Background: Inflammation promotes the progression of Alzheimer’s disease (AD). In this study, we explored the effect of dexmedetomidine on inflammation and cognitive function in a mouse model of AD.

Methods: 5xFAD mice were intragastrically administered saline, dexmedetomidine, or dexmedetomidine and yohimbine for 14 days. The effects of dexmedetomidine on the acquisition and retention of memory in the Morris water-maze test and Y maze were evaluated. The deposition of amyloid beta protein (Abeta) and cytokine levels in the hippocampus were assessed. The expression of Bace1 protein and NFκB-p65 protein was assessed by Western blotting.

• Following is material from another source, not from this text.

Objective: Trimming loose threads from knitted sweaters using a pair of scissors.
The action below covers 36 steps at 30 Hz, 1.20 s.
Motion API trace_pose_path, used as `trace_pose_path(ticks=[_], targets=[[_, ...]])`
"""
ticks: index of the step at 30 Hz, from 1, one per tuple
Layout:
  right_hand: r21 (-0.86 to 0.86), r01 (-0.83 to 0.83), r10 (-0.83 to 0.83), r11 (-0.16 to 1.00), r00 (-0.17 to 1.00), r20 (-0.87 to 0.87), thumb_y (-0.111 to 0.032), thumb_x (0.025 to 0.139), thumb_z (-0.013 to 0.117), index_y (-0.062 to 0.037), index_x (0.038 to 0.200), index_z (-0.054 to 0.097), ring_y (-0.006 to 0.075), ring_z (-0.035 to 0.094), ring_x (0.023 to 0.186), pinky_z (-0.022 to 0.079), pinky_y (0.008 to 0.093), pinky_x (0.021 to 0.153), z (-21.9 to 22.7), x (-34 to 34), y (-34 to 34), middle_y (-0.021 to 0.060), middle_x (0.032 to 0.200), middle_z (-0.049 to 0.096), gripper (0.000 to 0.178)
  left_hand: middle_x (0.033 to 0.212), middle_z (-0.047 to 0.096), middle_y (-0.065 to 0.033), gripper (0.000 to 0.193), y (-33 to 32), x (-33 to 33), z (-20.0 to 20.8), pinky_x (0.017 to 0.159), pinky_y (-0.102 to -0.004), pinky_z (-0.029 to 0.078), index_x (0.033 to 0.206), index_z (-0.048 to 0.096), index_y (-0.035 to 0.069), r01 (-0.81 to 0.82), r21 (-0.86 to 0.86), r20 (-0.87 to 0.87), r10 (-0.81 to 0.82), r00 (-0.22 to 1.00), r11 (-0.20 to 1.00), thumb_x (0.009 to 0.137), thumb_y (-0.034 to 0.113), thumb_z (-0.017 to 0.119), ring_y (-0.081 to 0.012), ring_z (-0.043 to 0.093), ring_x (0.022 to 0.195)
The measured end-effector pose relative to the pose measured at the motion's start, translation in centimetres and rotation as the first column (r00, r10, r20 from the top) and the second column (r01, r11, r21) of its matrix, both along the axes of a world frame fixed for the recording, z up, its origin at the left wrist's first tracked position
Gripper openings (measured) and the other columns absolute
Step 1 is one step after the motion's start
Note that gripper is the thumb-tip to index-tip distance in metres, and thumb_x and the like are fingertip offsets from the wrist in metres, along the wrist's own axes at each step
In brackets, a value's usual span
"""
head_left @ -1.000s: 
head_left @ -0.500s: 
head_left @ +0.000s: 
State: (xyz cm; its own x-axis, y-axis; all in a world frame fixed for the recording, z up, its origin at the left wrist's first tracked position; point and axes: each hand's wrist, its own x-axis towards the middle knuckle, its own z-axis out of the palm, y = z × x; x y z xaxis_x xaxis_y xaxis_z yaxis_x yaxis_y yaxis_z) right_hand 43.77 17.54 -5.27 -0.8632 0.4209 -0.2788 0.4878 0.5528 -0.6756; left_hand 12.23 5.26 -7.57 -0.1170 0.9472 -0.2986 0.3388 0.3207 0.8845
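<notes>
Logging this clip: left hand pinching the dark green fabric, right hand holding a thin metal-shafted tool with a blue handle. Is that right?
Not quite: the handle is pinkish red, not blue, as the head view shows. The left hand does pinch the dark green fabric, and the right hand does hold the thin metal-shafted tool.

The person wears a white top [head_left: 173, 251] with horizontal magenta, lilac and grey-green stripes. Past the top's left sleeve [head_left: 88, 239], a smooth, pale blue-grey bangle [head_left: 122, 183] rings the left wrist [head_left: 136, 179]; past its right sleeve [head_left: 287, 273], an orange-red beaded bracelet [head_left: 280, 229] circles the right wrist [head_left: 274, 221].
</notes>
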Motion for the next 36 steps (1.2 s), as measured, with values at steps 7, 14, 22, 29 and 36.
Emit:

Results: Compared with WT mice, 5xFAD mice exhibited cognitive impairment in the Morris water maze test and Y maze test. Cognitive decline was alleviated by dexmedetomidine and this was reversed by the α2 adrenoceptor antagonist yohimbine. Compared with saline treatment, dexmedetomidine led to a reduction in the Abeta deposition area (p < 0.05) and in the mean gray value (p < 0.01) in the hippocampus of 5xFAD mice. Compared with saline treatment, dexmedetomidine inhibited the activation of astrocytes and microglia in the hippocampal DG of 5xFAD mice and reduced the area of GFAP (p < 0.01) and IBA1 (p < 0.01). The level of IL-1β in the hippocampus decreased significantly after dexmedetomidine treatment compared with saline treatment in 5xFAD mice (p < 0.01). Yohimbine neutralized the effects of dexmedetomidine. Dexmedetomidine inhibited the expression of BACE1 and NF-κB p65 (p < 0.01), and these changes were reversed by yohimbine treatment.

Conclusion: Dexmedetomidine alleviates cognitive decline, inhibits neuroinflammation, and prevents the deposition of Abeta in 5xFAD mice. The effect is mediated by the α2 adrenoceptor-mediated anti-inflammatory pathway. Dexmedetomidine may be effective for the treatment of AD and a better choice for the sedation of AD.